This was at a time when missionaries were competing to develop churches in the farthest reaches of the British Empire, and at Rev. J. L. Poore's urging, Manthorpe accepted a call to South Australia in 1858.
On arrival he was posted to the churches of Happy Valley and Morphett Vale, whose incumbent, the Rev. A. R. Philps had been transferred to Truro.
In 1861 he was appointed co-pastor of the old Freeman Street (now Gawler Place, Adelaide) church, whose pastor C. W. Evan was in poor health.
In May 1862 he was called to take over the Glenelg church, which was in serious trouble: the popular and enthusiastic Rev. Charles Edwin Palmer, who had on the basis of a swelling congregation taken out a large loan to replace the 1848 church, built by H. J. Moseley, then abruptly resigned to become ordained in the Church of England. By April 1861 the Sunday School was disbanded and the congregation shrunk to a dozen shouldering a debt of £1,300.

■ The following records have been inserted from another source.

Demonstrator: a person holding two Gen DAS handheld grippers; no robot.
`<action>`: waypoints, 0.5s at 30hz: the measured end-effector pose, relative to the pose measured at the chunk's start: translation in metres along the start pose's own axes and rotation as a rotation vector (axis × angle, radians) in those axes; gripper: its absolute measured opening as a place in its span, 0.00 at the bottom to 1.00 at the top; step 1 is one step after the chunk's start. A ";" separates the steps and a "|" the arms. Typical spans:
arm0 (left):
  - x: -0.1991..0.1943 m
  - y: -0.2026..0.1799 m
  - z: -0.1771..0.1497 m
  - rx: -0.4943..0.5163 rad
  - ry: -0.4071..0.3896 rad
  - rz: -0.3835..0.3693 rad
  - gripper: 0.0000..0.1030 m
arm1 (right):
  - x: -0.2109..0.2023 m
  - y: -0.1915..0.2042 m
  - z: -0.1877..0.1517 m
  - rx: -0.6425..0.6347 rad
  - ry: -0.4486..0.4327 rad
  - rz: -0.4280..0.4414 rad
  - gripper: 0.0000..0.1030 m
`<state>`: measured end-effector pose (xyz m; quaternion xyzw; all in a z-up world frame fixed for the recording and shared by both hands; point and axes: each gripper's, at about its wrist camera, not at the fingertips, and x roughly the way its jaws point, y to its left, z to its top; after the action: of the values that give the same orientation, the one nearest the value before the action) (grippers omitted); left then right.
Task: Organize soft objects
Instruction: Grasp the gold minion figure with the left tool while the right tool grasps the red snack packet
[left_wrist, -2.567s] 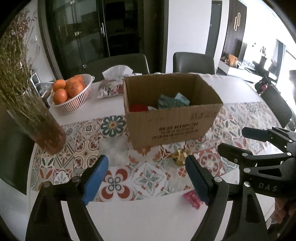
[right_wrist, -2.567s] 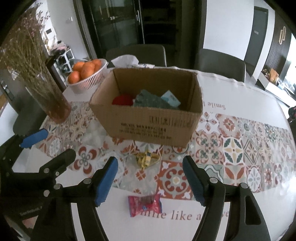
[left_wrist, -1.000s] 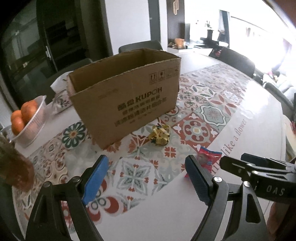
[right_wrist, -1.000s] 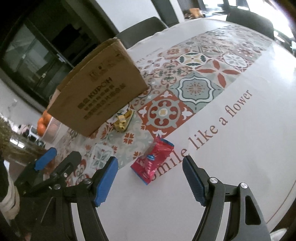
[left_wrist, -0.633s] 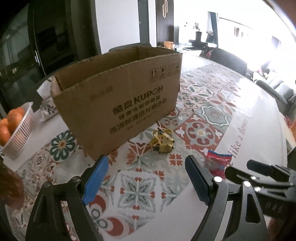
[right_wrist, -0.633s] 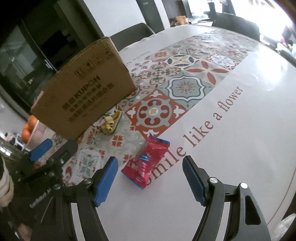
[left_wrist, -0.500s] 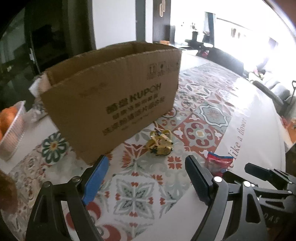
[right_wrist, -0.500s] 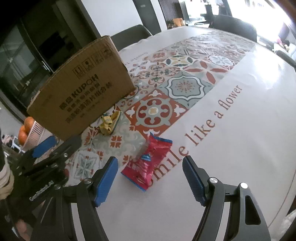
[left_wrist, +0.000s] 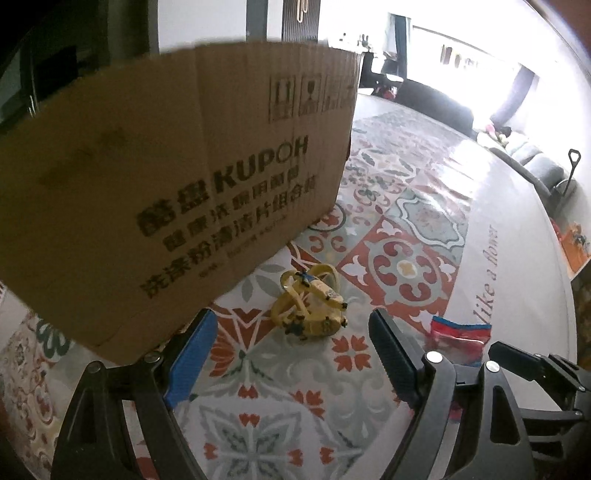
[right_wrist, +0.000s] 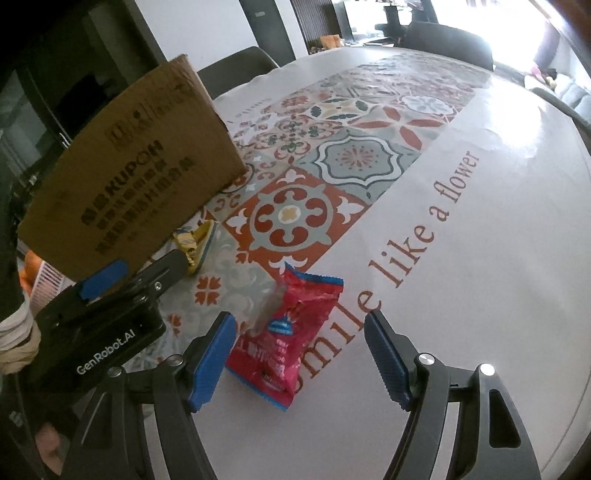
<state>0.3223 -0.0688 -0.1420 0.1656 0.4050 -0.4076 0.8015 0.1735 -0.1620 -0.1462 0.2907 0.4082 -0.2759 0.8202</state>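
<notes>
We see left tool (left_wrist: 291, 356) wide open, empty, facing yellow toy (left_wrist: 308, 308) beside box (left_wrist: 166, 192). Right tool (right_wrist: 299, 360) wide open, straddling red packet (right_wrist: 286, 339) on worktop (right_wrist: 480, 258).

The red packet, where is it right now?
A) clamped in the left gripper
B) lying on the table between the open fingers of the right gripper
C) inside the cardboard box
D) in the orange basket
B: the red packet lies flat on the table, with the right gripper open around it and not touching it.
</notes>
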 end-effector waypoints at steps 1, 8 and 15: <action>0.005 0.001 0.001 -0.004 0.008 -0.002 0.82 | 0.003 0.000 0.000 0.000 0.001 -0.006 0.71; 0.026 0.006 0.005 -0.027 0.050 -0.015 0.80 | 0.014 0.005 0.001 0.013 -0.012 -0.053 0.71; 0.032 -0.009 0.008 0.028 0.068 0.032 0.58 | 0.018 0.015 -0.001 -0.072 -0.026 -0.089 0.61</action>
<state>0.3304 -0.0963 -0.1616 0.1972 0.4233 -0.3944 0.7914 0.1924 -0.1554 -0.1583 0.2389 0.4199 -0.3010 0.8222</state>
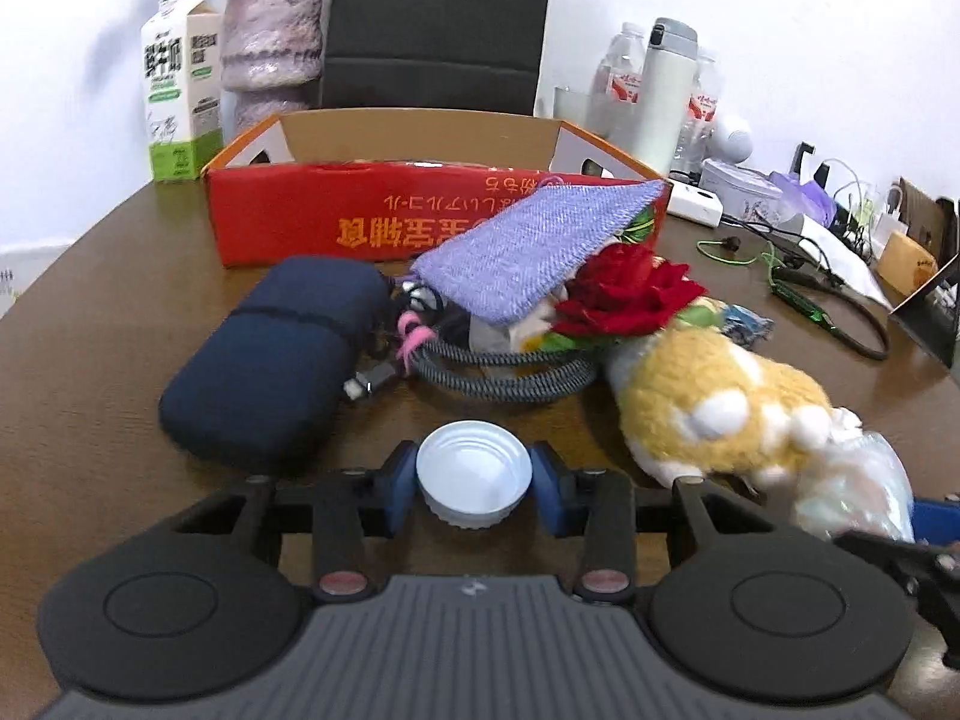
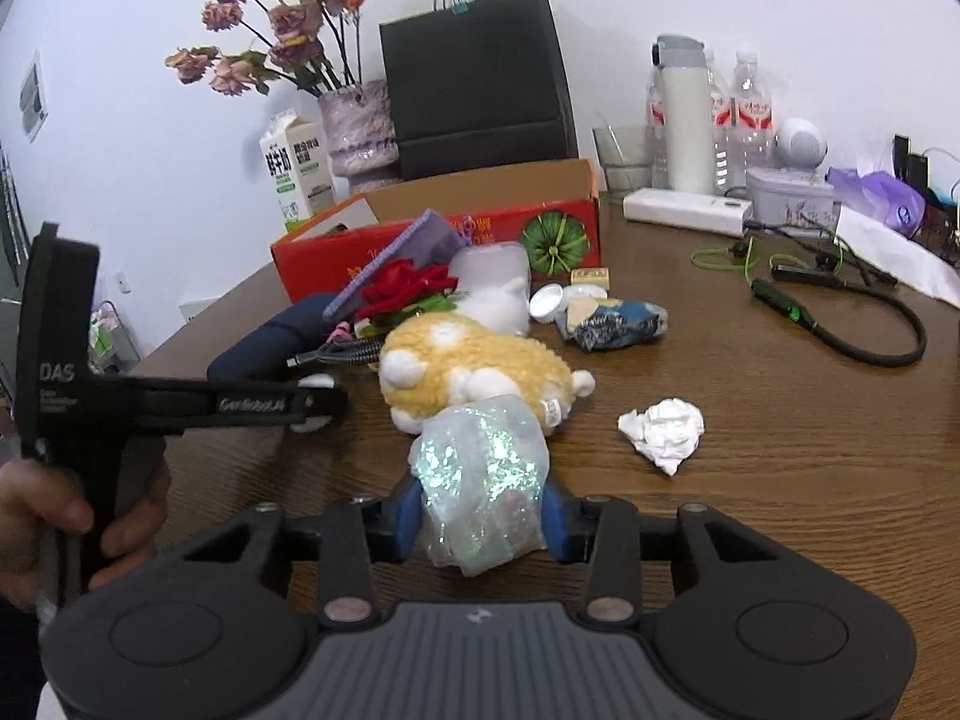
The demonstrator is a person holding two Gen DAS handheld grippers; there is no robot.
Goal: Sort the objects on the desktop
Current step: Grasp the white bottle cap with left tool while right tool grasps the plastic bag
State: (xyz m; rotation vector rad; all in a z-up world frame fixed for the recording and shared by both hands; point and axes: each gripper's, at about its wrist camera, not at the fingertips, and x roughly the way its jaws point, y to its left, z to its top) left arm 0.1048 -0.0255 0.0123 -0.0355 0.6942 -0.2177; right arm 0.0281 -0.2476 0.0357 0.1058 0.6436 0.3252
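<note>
My left gripper is shut on a white screw lid, open side up, just above the brown table. My right gripper is shut on a crumpled iridescent plastic bag, which touches a yellow plush toy. Ahead lies a pile: navy pouch, braided cable, red rose and purple knitted cloth leaning on the red cardboard box. The left gripper shows side-on in the right wrist view, with a hand on its handle.
A crumpled tissue, blue wrapper and small white jar lie right of the toy. A milk carton, vase, black bag, bottles and thermos line the back. A green-black cable loops at right.
</note>
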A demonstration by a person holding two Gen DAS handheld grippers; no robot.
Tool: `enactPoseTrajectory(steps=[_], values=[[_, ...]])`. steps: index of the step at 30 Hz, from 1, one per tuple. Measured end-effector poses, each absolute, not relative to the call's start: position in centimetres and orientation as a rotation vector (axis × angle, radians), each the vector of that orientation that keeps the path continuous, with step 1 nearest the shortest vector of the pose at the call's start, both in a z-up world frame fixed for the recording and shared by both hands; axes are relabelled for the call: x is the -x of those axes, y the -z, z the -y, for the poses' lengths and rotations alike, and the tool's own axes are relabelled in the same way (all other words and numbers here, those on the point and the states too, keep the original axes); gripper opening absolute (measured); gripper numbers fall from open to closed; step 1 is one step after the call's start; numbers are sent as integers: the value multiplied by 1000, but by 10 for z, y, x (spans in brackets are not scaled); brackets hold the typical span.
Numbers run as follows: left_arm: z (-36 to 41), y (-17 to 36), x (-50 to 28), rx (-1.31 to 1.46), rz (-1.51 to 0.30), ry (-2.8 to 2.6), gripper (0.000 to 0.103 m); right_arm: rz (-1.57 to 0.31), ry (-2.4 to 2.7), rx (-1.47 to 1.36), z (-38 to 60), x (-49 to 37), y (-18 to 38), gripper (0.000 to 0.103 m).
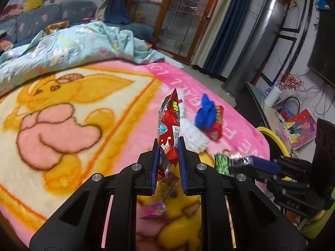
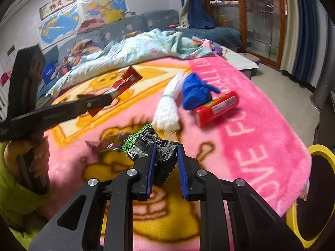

Manthorpe commenced at Glenelg in May 1862, and immediately had the church interior finished and made more attractive. Under his pastorate the congregation returned and the Sunday School re-established and within a year the debt had been reduced by £500. He had a new manse built at a cost of £1,050. By 1877 the building was clearly inadequate to the purpose and plans were made for a replacement on the adjoining block at a total cost of £6,900. In September 1879 the new building measuring 80 x 50 ft with seating for 700, now St Andrews Uniting Church, was opened at 92 Jetty Road, Glenelg.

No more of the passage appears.